# ENTRIES SUPPLIED
_ _ _ _

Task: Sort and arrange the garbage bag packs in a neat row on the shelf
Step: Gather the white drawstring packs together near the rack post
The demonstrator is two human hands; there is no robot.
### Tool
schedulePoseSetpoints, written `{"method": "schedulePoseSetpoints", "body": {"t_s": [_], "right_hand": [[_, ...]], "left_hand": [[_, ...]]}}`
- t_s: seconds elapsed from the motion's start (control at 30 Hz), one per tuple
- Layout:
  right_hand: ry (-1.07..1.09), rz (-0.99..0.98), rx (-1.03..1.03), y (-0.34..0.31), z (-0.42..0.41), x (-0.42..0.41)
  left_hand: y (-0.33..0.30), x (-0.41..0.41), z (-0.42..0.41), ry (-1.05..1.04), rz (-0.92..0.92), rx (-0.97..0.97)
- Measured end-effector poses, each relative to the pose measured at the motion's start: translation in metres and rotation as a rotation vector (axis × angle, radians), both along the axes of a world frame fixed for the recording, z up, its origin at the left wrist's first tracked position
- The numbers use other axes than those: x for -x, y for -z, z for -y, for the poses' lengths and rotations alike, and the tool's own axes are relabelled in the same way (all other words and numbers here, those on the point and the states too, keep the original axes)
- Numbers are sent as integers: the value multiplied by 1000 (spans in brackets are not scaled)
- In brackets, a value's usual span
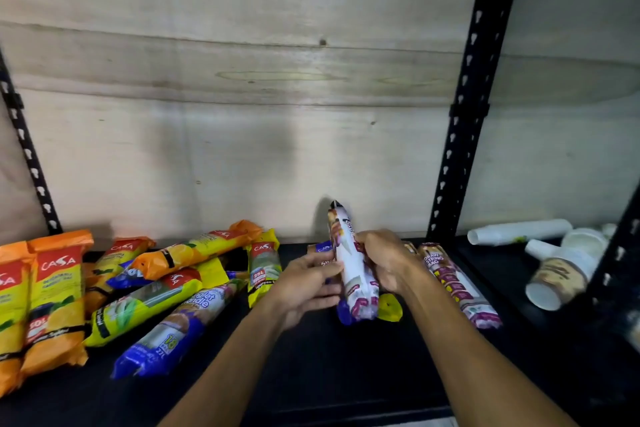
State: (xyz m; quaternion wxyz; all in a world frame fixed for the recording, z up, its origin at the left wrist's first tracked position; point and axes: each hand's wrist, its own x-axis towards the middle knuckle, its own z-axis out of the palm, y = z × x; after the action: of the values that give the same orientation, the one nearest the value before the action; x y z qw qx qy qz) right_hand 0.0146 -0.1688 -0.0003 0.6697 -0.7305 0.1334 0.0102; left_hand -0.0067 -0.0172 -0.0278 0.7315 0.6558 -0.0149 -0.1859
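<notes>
Held pack: white-and-purple pack, nearly upright over the black shelf, right of centre; print blurred.
Right hand: fingers curled round the pack's right side.
Left hand: fingers on the pack's left side, partly covering a purple pack behind; grip hard to make out.
Yellow pack: mostly hidden behind the held pack.
Drawstring pack: lies just right of the right hand.
Left heap: orange packs cut by the frame edge; yellow and blue packs piled crosswise.
Cups: beyond the post, blurred.
</notes>
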Motion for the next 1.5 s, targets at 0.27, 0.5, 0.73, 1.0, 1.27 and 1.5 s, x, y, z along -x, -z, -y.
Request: {"method": "schedulePoseSetpoints", "body": {"t_s": [0.27, 0.5, 0.73, 1.0, 1.27, 1.5], "right_hand": [[80, -15, 86, 0, 56, 4], [137, -29, 171, 10, 105, 10], [178, -37, 443, 25, 139, 10], [219, -37, 701, 46, 151, -1], [271, -135, 921, 45, 149, 0], [183, -102, 898, 41, 155, 5]], "left_hand": [[0, 1, 66, -35, 32, 158], [11, 6, 109, 77, 31, 103], [14, 6, 155, 23, 173, -114], [19, 7, 164, 66, 269, -286], [14, 8, 164, 88, 268, -347], [18, 12, 167, 88, 252, -311]]}}
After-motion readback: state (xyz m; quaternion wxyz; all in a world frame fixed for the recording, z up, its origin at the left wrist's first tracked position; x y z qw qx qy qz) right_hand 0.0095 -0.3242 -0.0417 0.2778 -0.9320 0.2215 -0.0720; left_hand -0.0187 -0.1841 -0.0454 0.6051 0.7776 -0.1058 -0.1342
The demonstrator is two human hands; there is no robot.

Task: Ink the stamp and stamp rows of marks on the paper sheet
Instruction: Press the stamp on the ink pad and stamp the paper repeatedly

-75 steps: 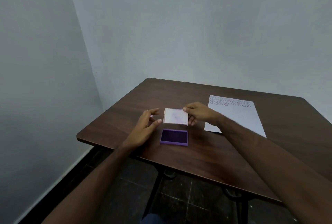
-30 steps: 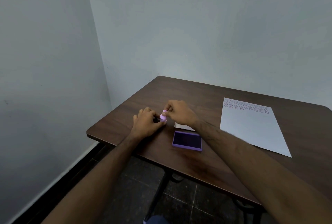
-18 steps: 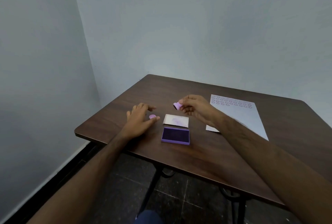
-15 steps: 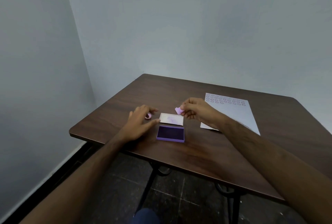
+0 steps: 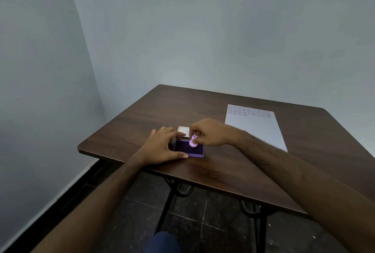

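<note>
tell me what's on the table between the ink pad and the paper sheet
Only the right hand and its forearm cross above that stretch; the table beneath looks bare in the head view.

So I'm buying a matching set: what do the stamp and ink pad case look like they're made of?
The stamp looks like smooth moulded plastic: uniform pale purple, rounded flare. The ink pad case looks like plastic too, with crisp purple edges; its dark matte inner surface is probably felt or foam.

The ink pad (image 5: 188,149) was set near the desk's (image 5: 223,171) front-left edge, with its lid (image 5: 183,129) laid just behind it. The stamp (image 5: 193,142) was placed on the ink pad. The paper sheet (image 5: 256,128) was laid well apart to the right, with marks (image 5: 249,111) along its far end.
</note>
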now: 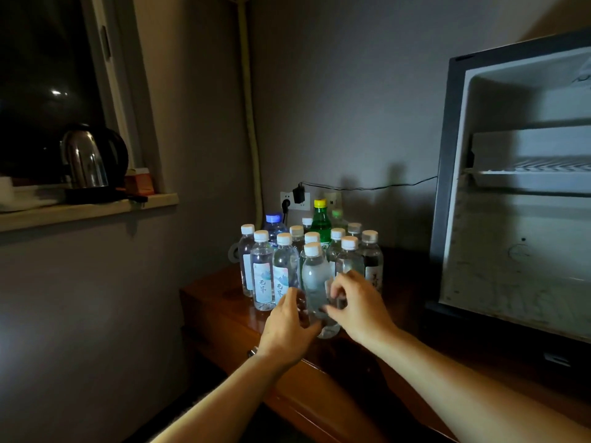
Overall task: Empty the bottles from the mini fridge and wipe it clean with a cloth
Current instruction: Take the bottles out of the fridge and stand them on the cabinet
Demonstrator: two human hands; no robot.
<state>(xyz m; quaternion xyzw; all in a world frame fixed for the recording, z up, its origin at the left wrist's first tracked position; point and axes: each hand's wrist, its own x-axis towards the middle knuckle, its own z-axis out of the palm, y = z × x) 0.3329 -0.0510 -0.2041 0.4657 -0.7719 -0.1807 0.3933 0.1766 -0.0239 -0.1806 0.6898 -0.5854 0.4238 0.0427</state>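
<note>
Dim corner, head view: glossy wooden cabinet (224, 302) at frame centre carries your clustered clear plastic bottles (281, 266), parked clear of the mini fridge (518, 187), open at right, ribbed shelf bare. Your left hand (287, 324) and right hand (358, 311) both grasp the frosted front bottle (316, 282), probably steadying it.
</note>
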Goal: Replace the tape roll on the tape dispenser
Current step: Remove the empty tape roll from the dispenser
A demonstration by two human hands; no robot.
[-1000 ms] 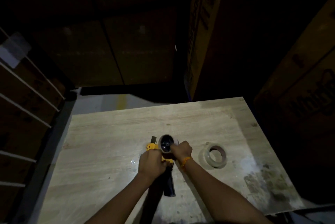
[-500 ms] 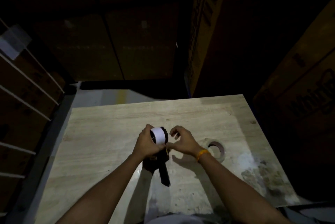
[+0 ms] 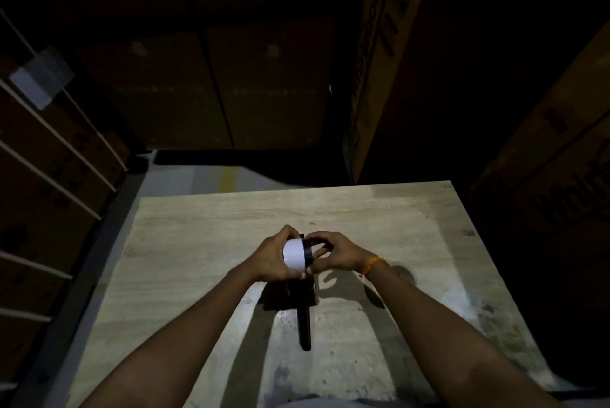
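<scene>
A white tape roll point(image 3: 293, 257) sits at the head of the tape dispenser point(image 3: 304, 325), whose black handle points down toward me above the wooden table point(image 3: 214, 229). My left hand point(image 3: 272, 256) wraps around the white roll from the left, thumb underneath. My right hand point(image 3: 336, 251) pinches the dark right side of the roll with its fingertips. The dispenser's head is mostly hidden by both hands. Behind my right wrist, a dark edge of a second tape roll point(image 3: 403, 273) shows on the table.
Tall cardboard boxes stand close on the right point(image 3: 544, 183), behind the table point(image 3: 264, 84), and on the left, strapped with white bands point(image 3: 49, 176). A strip of pale floor point(image 3: 204, 176) lies past the table's far edge. The scene is dim.
Both hands lifted the dispenser off the table and turned it, so the white roll faces me. My right hand, apart half a second ago, now touches the roll's right side.
</scene>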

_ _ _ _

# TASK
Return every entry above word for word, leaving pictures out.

# FINISHED EXERCISE
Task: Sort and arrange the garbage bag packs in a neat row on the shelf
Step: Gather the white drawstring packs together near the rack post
The demonstrator is two human hands; there is no robot.
### Tool
schedulePoseSetpoints, written `{"method": "schedulePoseSetpoints", "body": {"t_s": [_], "right_hand": [[_, ...]], "left_hand": [[_, ...]]}}`
- t_s: seconds elapsed from the motion's start (control at 30 Hz), one per tuple
- Layout:
  right_hand: ry (-1.07..1.09), rz (-0.99..0.98), rx (-1.03..1.03), y (-0.34..0.31), z (-0.42..0.41), x (-0.42..0.41)
  left_hand: y (-0.33..0.30), x (-0.41..0.41), z (-0.42..0.41), ry (-1.05..1.04), rz (-0.92..0.92), rx (-0.97..0.97)
- Measured end-effector poses, each relative to the pose measured at the motion's start: translation in metres and rotation as a rotation vector (axis × angle, radians), both along the axes of a world frame fixed for the recording, z up, its origin at the left wrist's first tracked position
- The numbers use other axes than those: x for -x, y for -z, z for -y, for the poses' lengths and rotations alike, and the tool's own axes are relabelled in the same way (all other words and numbers here, those on the point and the states too, keep the original axes)
- Numbers are sent as integers: the value multiplied by 1000 (spans in brackets are not scaled)
- In brackets, a value's usual span
State: (xyz m; quaternion wxyz; all in a world frame fixed for the recording, z up, its origin at the left wrist's first tracked position; point and axes: each hand's wrist, its own x-axis towards the middle knuckle, its own z-axis out of the palm, y = z × x; after the action: of the values that give the same orientation, the one nearest the value before the action; x y z qw qx qy qz) right_hand 0.0146 -0.1688 -0.0003 0.6697 -0.7305 0.1334 0.0102; left_hand -0.0067 -0.0172 -0.0278 0.7315 0.6558 -0.0149 -0.1859
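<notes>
Held pack: white-and-purple pack, nearly upright over the black shelf, right of centre; print blurred.
Right hand: fingers curled round the pack's right side.
Left hand: fingers on the pack's left side, partly covering a purple pack behind; grip hard to make out.
Yellow pack: mostly hidden behind the held pack.
Drawstring pack: lies just right of the right hand.
Left heap: orange packs cut by the frame edge; yellow and blue packs piled crosswise.
Cups: beyond the post, blurred.
</notes>
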Motion for the next 1.5 s, targets at 0.27, 0.5, 0.73, 1.0, 1.27 and 1.5 s, x, y, z along -x, -z, -y.
Request: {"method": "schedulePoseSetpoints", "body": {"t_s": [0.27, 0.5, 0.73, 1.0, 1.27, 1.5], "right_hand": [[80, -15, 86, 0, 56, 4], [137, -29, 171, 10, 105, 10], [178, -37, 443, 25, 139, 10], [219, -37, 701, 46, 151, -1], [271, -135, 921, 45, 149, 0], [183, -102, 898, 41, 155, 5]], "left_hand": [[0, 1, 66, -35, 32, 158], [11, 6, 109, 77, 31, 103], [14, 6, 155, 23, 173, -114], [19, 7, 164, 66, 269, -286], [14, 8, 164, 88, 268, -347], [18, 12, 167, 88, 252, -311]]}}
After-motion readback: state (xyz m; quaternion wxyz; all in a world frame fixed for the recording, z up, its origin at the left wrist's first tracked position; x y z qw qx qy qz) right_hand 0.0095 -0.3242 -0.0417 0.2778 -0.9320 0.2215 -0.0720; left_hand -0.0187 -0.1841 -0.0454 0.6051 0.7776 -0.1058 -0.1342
The demonstrator is two human hands; there is no robot.

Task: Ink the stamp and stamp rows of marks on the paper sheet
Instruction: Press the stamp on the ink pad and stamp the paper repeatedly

-75 steps: 
-30 steps: 
-18 steps: 
-15 steps: 
+0 steps: 

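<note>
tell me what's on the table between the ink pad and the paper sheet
Only the right hand and its forearm cross above that stretch; the table beneath looks bare in the head view.

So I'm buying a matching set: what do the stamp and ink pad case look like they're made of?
The stamp looks like smooth moulded plastic: uniform pale purple, rounded flare. The ink pad case looks like plastic too, with crisp purple edges; its dark matte inner surface is probably felt or foam.

The ink pad (image 5: 188,149) was set near the desk's (image 5: 223,171) front-left edge, with its lid (image 5: 183,129) laid just behind it. The stamp (image 5: 193,142) was placed on the ink pad. The paper sheet (image 5: 256,128) was laid well apart to the right, with marks (image 5: 249,111) along its far end.
</note>
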now: 
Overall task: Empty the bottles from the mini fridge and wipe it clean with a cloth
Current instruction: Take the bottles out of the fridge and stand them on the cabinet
Demonstrator: two human hands; no robot.
<state>(xyz m; quaternion xyzw; all in a world frame fixed for the recording, z up, its origin at the left wrist's first tracked position; point and axes: each hand's wrist, its own x-axis towards the middle knuckle, its own z-axis out of the palm, y = z × x) 0.3329 -0.0510 -0.2041 0.4657 -0.7719 -0.1807 0.3933 0.1766 -0.0239 -0.1806 0.6898 -0.5854 0.4238 0.0427</state>
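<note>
Dim corner, head view: glossy wooden cabinet (224, 302) at frame centre carries your clustered clear plastic bottles (281, 266), parked clear of the mini fridge (518, 187), open at right, ribbed shelf bare. Your left hand (287, 324) and right hand (358, 311) both grasp the frosted front bottle (316, 282), probably steadying it.
</note>
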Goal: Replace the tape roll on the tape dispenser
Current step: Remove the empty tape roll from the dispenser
A demonstration by two human hands; no robot.
[-1000 ms] 
[-500 ms] 
[+0 ms] 
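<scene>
A white tape roll point(image 3: 293, 257) sits at the head of the tape dispenser point(image 3: 304, 325), whose black handle points down toward me above the wooden table point(image 3: 214, 229). My left hand point(image 3: 272, 256) wraps around the white roll from the left, thumb underneath. My right hand point(image 3: 336, 251) pinches the dark right side of the roll with its fingertips. The dispenser's head is mostly hidden by both hands. Behind my right wrist, a dark edge of a second tape roll point(image 3: 403, 273) shows on the table.
Tall cardboard boxes stand close on the right point(image 3: 544, 183), behind the table point(image 3: 264, 84), and on the left, strapped with white bands point(image 3: 49, 176). A strip of pale floor point(image 3: 204, 176) lies past the table's far edge. The scene is dim.
Both hands lifted the dispenser off the table and turned it, so the white roll faces me. My right hand, apart half a second ago, now touches the roll's right side.
</scene>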

Nothing else is needed to finish the exercise.